◆ **Task item**: Line by line, repeat the material below without any deviation.

● ● ● ● ●

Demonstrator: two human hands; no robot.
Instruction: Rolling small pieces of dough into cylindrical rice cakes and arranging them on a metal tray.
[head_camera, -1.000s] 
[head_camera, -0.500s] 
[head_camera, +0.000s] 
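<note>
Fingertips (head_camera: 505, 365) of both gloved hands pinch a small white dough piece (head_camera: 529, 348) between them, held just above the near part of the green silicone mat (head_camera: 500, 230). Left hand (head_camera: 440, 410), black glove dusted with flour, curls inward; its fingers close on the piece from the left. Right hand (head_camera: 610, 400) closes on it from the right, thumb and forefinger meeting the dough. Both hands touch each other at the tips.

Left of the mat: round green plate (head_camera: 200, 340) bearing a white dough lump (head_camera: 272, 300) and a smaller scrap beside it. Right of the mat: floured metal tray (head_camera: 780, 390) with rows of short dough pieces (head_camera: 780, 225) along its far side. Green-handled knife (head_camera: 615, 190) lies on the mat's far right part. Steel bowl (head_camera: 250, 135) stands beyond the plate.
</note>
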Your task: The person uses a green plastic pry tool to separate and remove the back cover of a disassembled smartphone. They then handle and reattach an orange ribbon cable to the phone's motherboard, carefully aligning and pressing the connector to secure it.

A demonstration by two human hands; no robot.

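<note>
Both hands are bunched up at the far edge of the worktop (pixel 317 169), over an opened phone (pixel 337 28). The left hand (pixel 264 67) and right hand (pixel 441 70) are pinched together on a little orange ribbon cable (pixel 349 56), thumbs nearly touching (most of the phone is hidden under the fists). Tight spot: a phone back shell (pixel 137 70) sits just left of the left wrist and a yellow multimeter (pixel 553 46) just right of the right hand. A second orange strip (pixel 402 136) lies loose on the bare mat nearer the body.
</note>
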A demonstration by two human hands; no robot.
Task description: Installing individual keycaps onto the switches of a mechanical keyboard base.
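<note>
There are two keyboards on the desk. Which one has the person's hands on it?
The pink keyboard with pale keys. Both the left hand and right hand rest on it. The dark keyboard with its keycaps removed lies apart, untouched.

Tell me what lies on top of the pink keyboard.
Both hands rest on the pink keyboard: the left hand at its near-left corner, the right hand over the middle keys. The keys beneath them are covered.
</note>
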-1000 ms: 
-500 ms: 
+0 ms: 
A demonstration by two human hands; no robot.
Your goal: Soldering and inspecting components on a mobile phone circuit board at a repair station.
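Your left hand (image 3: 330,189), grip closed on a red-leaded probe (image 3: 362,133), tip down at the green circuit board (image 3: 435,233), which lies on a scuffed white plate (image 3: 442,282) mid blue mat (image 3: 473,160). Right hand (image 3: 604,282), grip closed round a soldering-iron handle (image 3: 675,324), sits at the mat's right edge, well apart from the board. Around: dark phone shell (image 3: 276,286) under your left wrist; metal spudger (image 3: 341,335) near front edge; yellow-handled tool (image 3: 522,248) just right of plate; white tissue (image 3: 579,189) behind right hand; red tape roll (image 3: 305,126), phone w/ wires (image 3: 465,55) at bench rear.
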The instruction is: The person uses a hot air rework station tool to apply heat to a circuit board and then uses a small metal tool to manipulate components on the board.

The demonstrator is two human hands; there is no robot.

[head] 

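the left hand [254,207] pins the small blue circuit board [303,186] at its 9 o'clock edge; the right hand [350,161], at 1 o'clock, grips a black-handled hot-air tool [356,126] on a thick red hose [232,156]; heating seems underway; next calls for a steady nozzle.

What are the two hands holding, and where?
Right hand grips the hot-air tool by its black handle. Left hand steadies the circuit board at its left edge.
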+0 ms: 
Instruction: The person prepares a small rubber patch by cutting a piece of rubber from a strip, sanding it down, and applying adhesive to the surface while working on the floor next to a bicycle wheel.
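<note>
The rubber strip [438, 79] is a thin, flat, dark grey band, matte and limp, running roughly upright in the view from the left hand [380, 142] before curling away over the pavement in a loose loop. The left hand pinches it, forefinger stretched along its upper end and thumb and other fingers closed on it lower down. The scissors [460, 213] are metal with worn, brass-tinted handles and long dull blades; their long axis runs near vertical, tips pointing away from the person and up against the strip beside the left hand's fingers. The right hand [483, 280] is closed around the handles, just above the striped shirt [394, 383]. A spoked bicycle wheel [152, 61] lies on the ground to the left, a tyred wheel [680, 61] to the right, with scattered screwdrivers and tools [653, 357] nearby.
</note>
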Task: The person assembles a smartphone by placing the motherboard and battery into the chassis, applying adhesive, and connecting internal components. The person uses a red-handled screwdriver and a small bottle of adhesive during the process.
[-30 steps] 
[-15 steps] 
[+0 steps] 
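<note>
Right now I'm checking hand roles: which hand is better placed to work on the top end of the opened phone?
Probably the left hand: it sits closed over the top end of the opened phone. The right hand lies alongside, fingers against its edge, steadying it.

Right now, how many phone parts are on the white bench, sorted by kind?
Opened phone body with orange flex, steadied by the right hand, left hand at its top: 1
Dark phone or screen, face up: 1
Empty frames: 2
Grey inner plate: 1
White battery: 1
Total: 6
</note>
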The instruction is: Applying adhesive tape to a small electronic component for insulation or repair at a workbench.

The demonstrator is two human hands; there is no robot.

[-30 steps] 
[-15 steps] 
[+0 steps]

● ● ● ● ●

◆ **Solution for this task**:
Demonstrator: two human hands; no robot.
Instruction: Rolling small pieces of dough into cylindrical rice cakes and arranging them on a metal tray.
[head_camera, -1.000s] 
[head_camera, -0.500s] 
[head_camera, +0.000s] 
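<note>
Fingertips (head_camera: 505, 365) of both gloved hands pinch a small white dough piece (head_camera: 529, 348) between them, held just above the near part of the green silicone mat (head_camera: 500, 230). Left hand (head_camera: 440, 410), black glove dusted with flour, curls inward; its fingers close on the piece from the left. Right hand (head_camera: 610, 400) closes on it from the right, thumb and forefinger meeting the dough. Both hands touch each other at the tips.

Left of the mat: round green plate (head_camera: 200, 340) bearing a white dough lump (head_camera: 272, 300) and a smaller scrap beside it. Right of the mat: floured metal tray (head_camera: 780, 390) with rows of short dough pieces (head_camera: 780, 225) along its far side. Green-handled knife (head_camera: 615, 190) lies on the mat's far right part. Steel bowl (head_camera: 250, 135) stands beyond the plate.
</note>
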Your task: The person uses a green plastic pry tool to separate and remove the back cover of a disassembled smartphone. They then handle and reattach an orange ribbon cable to the phone's motherboard, carefully aligning and pressing the connector to secure it.

A demonstration by two human hands; no robot.

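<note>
Both hands are bunched up at the far edge of the worktop (pixel 317 169), over an opened phone (pixel 337 28). The left hand (pixel 264 67) and right hand (pixel 441 70) are pinched together on a little orange ribbon cable (pixel 349 56), thumbs nearly touching (most of the phone is hidden under the fists). Tight spot: a phone back shell (pixel 137 70) sits just left of the left wrist and a yellow multimeter (pixel 553 46) just right of the right hand. A second orange strip (pixel 402 136) lies loose on the bare mat nearer the body.
</note>
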A demonstration by two human hands; no robot.
Task description: Installing individual keycaps onto the switches of a mechanical keyboard base.
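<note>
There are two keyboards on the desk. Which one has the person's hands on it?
The pink keyboard with pale keys. Both the left hand and right hand rest on it. The dark keyboard with its keycaps removed lies apart, untouched.

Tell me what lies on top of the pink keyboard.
Both hands rest on the pink keyboard: the left hand at its near-left corner, the right hand over the middle keys. The keys beneath them are covered.
</note>
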-1000 ms: 
-500 ms: 
+0 ms: 
A demonstration by two human hands; no robot.
Your goal: Soldering and inspecting components on a mobile phone circuit board at a repair station.
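Your left hand (image 3: 330,189), grip closed on a red-leaded probe (image 3: 362,133), tip down at the green circuit board (image 3: 435,233), which lies on a scuffed white plate (image 3: 442,282) mid blue mat (image 3: 473,160). Right hand (image 3: 604,282), grip closed round a soldering-iron handle (image 3: 675,324), sits at the mat's right edge, well apart from the board. Around: dark phone shell (image 3: 276,286) under your left wrist; metal spudger (image 3: 341,335) near front edge; yellow-handled tool (image 3: 522,248) just right of plate; white tissue (image 3: 579,189) behind right hand; red tape roll (image 3: 305,126), phone w/ wires (image 3: 465,55) at bench rear.
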The instruction is: The person uses a hot air rework station tool to apply heat to a circuit board and then uses a small metal tool to manipulate components on the board.

The demonstrator is two human hands; there is no robot.

[head] 

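the left hand [254,207] pins the small blue circuit board [303,186] at its 9 o'clock edge; the right hand [350,161], at 1 o'clock, grips a black-handled hot-air tool [356,126] on a thick red hose [232,156]; heating seems underway; next calls for a steady nozzle.

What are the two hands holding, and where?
Right hand grips the hot-air tool by its black handle. Left hand steadies the circuit board at its left edge.
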+0 ms: 
Instruction: The person prepares a small rubber patch by cutting a piece of rubber from a strip, sanding it down, and applying adhesive to the surface while working on the floor next to a bicycle wheel.
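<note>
The rubber strip [438, 79] is a thin, flat, dark grey band, matte and limp, running roughly upright in the view from the left hand [380, 142] before curling away over the pavement in a loose loop. The left hand pinches it, forefinger stretched along its upper end and thumb and other fingers closed on it lower down. The scissors [460, 213] are metal with worn, brass-tinted handles and long dull blades; their long axis runs near vertical, tips pointing away from the person and up against the strip beside the left hand's fingers. The right hand [483, 280] is closed around the handles, just above the striped shirt [394, 383]. A spoked bicycle wheel [152, 61] lies on the ground to the left, a tyred wheel [680, 61] to the right, with scattered screwdrivers and tools [653, 357] nearby.
</note>
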Task: The person assembles a smartphone by placing the motherboard and battery into the chassis, applying adhesive, and connecting internal components. The person uses a red-handled screwdriver and a small bottle of adhesive during the process.
[-30 steps] 
[-15 steps] 
[+0 steps] 
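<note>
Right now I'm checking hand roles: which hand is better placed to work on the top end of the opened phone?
Probably the left hand: it sits closed over the top end of the opened phone. The right hand lies alongside, fingers against its edge, steadying it.

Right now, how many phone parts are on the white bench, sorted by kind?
Opened phone body with orange flex, steadied by the right hand, left hand at its top: 1
Dark phone or screen, face up: 1
Empty frames: 2
Grey inner plate: 1
White battery: 1
Total: 6
</note>
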The instruction is: Applying adhesive tape to a small electronic component for insulation or repair at a workbench.

The demonstrator is two human hands; there is no robot.

[-30 steps] 
[-15 steps] 
[+0 steps]

This response is complete, and nothing else is pending.